## WHAT TO DO
From the data underneath, reproduce exactly the stretch that begins at the line with "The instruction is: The" and ends after the line with "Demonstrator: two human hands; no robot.".
++++ RECORDS TO PROCESS ++++
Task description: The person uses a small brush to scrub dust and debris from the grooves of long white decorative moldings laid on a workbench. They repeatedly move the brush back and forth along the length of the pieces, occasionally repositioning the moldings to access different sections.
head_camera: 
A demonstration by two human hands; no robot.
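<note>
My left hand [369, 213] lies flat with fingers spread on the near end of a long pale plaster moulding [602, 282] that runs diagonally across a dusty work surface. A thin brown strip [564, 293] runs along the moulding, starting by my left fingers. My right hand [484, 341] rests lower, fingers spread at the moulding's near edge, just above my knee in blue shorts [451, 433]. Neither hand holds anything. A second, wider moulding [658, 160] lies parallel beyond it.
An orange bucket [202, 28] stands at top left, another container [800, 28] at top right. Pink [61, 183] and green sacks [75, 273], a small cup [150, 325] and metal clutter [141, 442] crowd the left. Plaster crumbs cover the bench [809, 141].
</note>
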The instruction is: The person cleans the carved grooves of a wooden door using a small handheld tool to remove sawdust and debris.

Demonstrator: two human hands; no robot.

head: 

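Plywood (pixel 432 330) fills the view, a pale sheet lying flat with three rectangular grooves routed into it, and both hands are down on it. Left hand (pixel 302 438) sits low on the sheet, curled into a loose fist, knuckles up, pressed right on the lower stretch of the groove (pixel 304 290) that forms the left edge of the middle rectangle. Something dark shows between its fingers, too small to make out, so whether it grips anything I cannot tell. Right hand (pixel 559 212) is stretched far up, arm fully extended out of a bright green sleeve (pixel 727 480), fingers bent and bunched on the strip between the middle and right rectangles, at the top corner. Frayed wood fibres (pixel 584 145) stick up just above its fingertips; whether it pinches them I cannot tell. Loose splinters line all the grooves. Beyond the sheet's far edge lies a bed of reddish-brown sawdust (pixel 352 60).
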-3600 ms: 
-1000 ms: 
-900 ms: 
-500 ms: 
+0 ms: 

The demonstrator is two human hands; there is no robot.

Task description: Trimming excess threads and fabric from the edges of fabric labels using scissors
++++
## RESPONSE AREA
The instruction is: The person cleans the carved grooves of a wooden door using a small handheld tool to remove sawdust and debris.

Demonstrator: two human hands; no robot.

That finishes the exercise, with nothing more to add.